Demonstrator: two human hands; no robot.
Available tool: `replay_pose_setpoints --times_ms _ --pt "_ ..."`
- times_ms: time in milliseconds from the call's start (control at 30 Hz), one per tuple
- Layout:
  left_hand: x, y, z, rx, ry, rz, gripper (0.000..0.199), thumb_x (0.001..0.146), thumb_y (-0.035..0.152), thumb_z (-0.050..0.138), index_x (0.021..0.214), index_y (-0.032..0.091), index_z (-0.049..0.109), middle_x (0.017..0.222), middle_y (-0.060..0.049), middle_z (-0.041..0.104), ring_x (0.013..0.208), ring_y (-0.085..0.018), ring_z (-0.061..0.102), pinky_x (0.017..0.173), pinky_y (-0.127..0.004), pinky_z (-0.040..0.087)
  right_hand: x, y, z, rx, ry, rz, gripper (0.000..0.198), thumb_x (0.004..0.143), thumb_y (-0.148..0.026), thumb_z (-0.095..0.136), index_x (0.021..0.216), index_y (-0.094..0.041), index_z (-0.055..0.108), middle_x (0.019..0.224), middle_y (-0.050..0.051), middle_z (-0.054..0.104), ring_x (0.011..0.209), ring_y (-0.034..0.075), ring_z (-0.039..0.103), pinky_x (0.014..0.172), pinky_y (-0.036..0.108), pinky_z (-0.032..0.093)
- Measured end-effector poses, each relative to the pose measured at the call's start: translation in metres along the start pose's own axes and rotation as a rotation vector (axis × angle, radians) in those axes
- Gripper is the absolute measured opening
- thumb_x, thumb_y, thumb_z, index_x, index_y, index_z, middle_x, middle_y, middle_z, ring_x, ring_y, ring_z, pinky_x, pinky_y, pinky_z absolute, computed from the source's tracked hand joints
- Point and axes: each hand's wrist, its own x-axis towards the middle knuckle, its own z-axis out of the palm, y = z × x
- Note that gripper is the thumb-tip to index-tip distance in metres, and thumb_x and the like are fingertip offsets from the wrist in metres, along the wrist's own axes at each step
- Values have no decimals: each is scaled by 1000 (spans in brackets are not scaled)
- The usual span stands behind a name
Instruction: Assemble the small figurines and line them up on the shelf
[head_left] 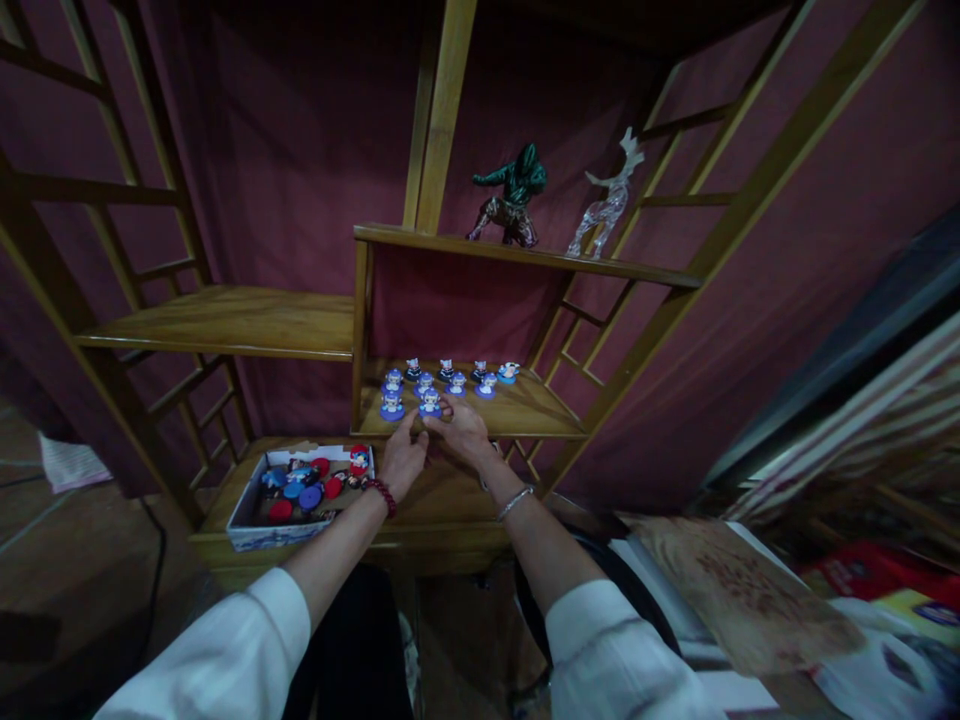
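A small purple-and-white figurine (430, 403) on a round purple base stands at the front of the low wooden shelf (517, 415). My left hand (405, 458) pinches its base from the front left, with a red bead bracelet at the wrist. My right hand (460, 432) has its fingers closed against the right side of the same figurine. Just left of it is a matching figurine (391, 405). Behind stand more purple figurines (457, 384), a back row of dark-and-white ones (446, 369), and a blue-based one (508, 373) at the right end.
An open cardboard box (244, 510) with several red and blue figurines sits on the lower ledge at left. Above, a dark green crouching statue (517, 195) and a clear deer statue (606, 205) stand on the upper shelf (450, 243). Flat boards (739, 590) lie at lower right.
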Motion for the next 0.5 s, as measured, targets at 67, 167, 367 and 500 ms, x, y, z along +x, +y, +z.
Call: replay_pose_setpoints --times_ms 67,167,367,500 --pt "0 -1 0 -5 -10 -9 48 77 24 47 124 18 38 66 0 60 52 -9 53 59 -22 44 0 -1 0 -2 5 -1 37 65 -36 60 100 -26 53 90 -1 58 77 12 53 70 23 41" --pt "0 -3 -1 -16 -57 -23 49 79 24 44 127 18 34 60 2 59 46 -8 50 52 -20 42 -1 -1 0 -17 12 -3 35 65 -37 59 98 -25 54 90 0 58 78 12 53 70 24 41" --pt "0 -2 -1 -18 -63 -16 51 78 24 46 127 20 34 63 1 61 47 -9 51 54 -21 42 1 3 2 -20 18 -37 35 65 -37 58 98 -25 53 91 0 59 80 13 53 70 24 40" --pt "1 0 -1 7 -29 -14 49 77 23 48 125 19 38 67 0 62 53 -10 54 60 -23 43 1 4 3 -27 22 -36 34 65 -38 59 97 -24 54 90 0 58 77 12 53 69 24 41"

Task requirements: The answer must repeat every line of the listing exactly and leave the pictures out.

Task answer:
Demonstrator: two human hands; no robot.
Available tool: `replay_pose_setpoints --times_ms _ --pt "_ ..."`
- times_ms: time in milliseconds from the call's start (control at 30 Hz), one per tuple
- Layout:
  left_hand: x, y, z, rx, ry, rz, gripper (0.000..0.199), thumb_x (0.001..0.146), thumb_y (-0.035..0.152), thumb_z (-0.050..0.138), index_x (0.021..0.214), index_y (-0.032..0.091), index_z (-0.049..0.109), middle_x (0.017..0.222), middle_y (-0.060..0.049), middle_z (-0.041..0.104), ring_x (0.013..0.208), ring_y (-0.085..0.018), ring_z (-0.061..0.102), pinky_x (0.017..0.173), pinky_y (-0.127..0.004), pinky_z (-0.040..0.087)
  right_hand: x, y, z, rx, ry, rz, gripper (0.000..0.198), thumb_x (0.004..0.143), thumb_y (-0.148..0.026), thumb_z (-0.095..0.136), index_x (0.021..0.216), index_y (-0.094..0.041), index_z (-0.055..0.108), middle_x (0.019..0.224), middle_y (-0.050..0.051), middle_z (-0.054..0.104), ring_x (0.011..0.209), ring_y (-0.034..0.075), ring_z (-0.039..0.103), pinky_x (0.014..0.172), pinky_y (-0.036..0.108), pinky_z (-0.032..0.093)
- Measured end-effector poses, each relative to the pose measured at the call's start: translation in metres along the start pose's own axes and rotation as a rotation vector (axis × angle, radians) in those axes
- Gripper is the absolute measured opening
- thumb_x, thumb_y, thumb_z, index_x, index_y, index_z, middle_x, middle_y, middle_z, ring_x, ring_y, ring_z, pinky_x, pinky_y, pinky_z absolute, computed from the source's tracked hand joints
- Point and axes: each hand's wrist, its own x-axis towards the middle knuckle, its own z-axis out of the palm, y = z × x
- Note that gripper is the thumb-tip to index-tip distance in metres, and thumb_x and the like are fingertip offsets from the wrist in metres, along the wrist's own axes at each step
- Values have no decimals: each is scaled by 1000 (spans in brackets are not scaled)
- The usual span stands behind a name
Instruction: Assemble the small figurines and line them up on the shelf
[head_left] 
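A small purple-and-white figurine (430, 403) on a round purple base stands at the front of the low wooden shelf (517, 415). My left hand (405, 458) pinches its base from the front left, with a red bead bracelet at the wrist. My right hand (460, 432) has its fingers closed against the right side of the same figurine. Just left of it is a matching figurine (391, 405). Behind stand more purple figurines (457, 384), a back row of dark-and-white ones (446, 369), and a blue-based one (508, 373) at the right end.
An open cardboard box (244, 510) with several red and blue figurines sits on the lower ledge at left. Above, a dark green crouching statue (517, 195) and a clear deer statue (606, 205) stand on the upper shelf (450, 243). Flat boards (739, 590) lie at lower right.
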Motion for the next 0.5 s, as measured, targets at 67, 167, 367 and 500 ms, x, y, z along +x, +y, +z.
Call: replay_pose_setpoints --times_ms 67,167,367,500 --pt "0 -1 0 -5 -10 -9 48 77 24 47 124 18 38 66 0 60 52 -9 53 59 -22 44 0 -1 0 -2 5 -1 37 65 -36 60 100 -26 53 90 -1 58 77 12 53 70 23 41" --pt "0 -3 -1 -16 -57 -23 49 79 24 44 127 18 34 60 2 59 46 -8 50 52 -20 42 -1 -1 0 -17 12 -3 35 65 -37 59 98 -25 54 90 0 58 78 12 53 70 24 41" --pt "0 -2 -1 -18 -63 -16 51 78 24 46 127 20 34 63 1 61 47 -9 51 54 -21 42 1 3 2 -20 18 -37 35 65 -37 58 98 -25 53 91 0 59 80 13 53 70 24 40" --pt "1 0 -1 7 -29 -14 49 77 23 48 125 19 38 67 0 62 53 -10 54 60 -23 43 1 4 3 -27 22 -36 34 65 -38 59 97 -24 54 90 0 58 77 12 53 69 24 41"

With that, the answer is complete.